Austin Mackell asks whether a new chapter in the troubled recent history of Iran is about to be written…

Everything really is relative. As I left Tehran, Beirut seemed like a safe destination, and this cup of machine-made airport coffee actually tasted quite decent (booze, drugs, girls and boys, I am told, can all be acquired in Tehran quite easily for the right price, but a good cappuccino is completely unattainable).

I didn’t really have much of a choice. My 10-day visa had expired and the ministry for Culture and Islamic Guidance is refusing to renew the visas of any foreign media. Normally the punishment for an overstay would be minor, but things are growing increasingly unpredictable in the Islamic Republic.

I felt guilty, though, for abandoning the brave people taking to the streets in the face of rampant government brutality and murder, and disappointed to be missing an incredible story.

In the hours since I left, a rally of massive proportions (probably the biggest protest since the 1979 revolution) was held – and fired on by government troops, with at least one death reported. There has also been an announcement by over 250 professors from two major universities that they will resign. Fellow academics from across the country are expected to follow suit, and tomorrow there will be a nationwide strike at campuses and in other industries.

I would be lying through my buck-teeth, however, if I didn’t admit to being more than a little relieved to be out of there.  

The last thing I did before taking the taxi to the airport was have lunch with a Canadian journalist called George McCloud, who in his few days in the country had twice been attacked by Iranian police. On the second occasion, he was taken to the basement of the Ministry of the Interior, subjected to an intensive beating then interrogated in broken English, before being released with apologies. This is typical of the current treatment of journalists in Iran.

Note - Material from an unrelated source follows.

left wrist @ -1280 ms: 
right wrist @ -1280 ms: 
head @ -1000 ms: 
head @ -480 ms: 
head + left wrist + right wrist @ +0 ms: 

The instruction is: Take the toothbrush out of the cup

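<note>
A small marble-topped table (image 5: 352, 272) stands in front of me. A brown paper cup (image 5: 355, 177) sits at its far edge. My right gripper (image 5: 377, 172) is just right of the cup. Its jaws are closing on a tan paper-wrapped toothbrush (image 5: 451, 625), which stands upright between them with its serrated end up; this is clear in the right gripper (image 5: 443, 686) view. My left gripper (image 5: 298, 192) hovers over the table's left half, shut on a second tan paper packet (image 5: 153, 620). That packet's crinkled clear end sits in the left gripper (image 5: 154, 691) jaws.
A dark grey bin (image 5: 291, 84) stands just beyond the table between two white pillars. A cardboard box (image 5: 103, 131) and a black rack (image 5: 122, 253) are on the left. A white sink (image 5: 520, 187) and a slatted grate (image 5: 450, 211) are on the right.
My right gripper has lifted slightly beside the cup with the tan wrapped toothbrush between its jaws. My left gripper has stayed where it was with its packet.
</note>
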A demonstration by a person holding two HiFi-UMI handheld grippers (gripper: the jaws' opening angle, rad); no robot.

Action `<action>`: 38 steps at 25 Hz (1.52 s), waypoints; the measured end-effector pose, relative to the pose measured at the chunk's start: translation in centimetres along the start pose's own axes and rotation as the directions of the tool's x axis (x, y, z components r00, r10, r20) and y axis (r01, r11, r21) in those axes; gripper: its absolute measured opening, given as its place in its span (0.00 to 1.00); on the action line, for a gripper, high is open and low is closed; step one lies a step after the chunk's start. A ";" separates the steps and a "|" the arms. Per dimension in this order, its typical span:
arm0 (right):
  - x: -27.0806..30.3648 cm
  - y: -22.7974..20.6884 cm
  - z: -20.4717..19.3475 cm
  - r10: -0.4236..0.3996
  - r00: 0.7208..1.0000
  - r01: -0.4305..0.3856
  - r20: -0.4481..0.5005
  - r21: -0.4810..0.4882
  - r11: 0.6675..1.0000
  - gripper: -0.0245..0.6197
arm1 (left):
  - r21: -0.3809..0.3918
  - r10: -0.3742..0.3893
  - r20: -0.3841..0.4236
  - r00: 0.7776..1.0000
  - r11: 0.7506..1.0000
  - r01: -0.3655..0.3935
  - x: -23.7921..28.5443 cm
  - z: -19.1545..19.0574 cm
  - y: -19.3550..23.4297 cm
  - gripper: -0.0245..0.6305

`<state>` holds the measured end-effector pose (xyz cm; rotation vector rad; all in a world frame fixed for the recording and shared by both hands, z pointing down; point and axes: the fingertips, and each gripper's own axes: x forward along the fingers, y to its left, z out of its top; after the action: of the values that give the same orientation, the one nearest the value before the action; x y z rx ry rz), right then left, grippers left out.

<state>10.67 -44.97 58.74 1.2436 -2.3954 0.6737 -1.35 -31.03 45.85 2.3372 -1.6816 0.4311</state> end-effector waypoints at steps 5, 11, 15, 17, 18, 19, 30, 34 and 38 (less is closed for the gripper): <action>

Just before our lunch we had been in the Internet café of the Hotel Laleh, which had been functioning as a kind of communal office for much of the foreign press in Tehran in the last turbulent days, when the esteemed Middle East correspondent Robert Fisk came in to pass on the information that the rumours we had heard about the University of Tehran’s dormitories being stormed were true, and that the students were saying a ‘massacre’ had taken place. One of my contacts in the country has since emailed me saying that five people – three young men and two young women – were killed in the attack. Such reports are, unfortunately, in the current conditions, impossible to confirm or deny.

The situation is spookily reminiscent of incidents leading up to the overthrow of the Shah, and those similarities are not going unnoticed by the protesters.

On the plane, I finally finished reading Michael Axworthy’s concise and lucid history of Iran, Empire of the Mind. Axworthy discusses, amongst many other things, statements from Abdolkarim Soroush, a leading thinker and theologian at the time of Khomeini’s Islamic Revolution, that the combination of religion and government would ‘discredit religion in Iran and alienate the young’. In his book, Axworthy argues that ‘this is precisely what has happened’.

The book, a recent edition, covers Iranian history well into Ahmadinejad’s first term before closing with a thoughtful passage that read:

 ‘Since 1979 Iran has challenged the West, and Western conceptions of what civilisation should be. That might have been praiseworthy in itself, had it not been for the suffering and oppression, the dishonesty and disappointment that followed. Could Iran offer more than that? Iran could, and should.’

As I finished reading, a young Lebanese-Canadian boy called Ahmed who was sitting next to me asked, ‘Good book?’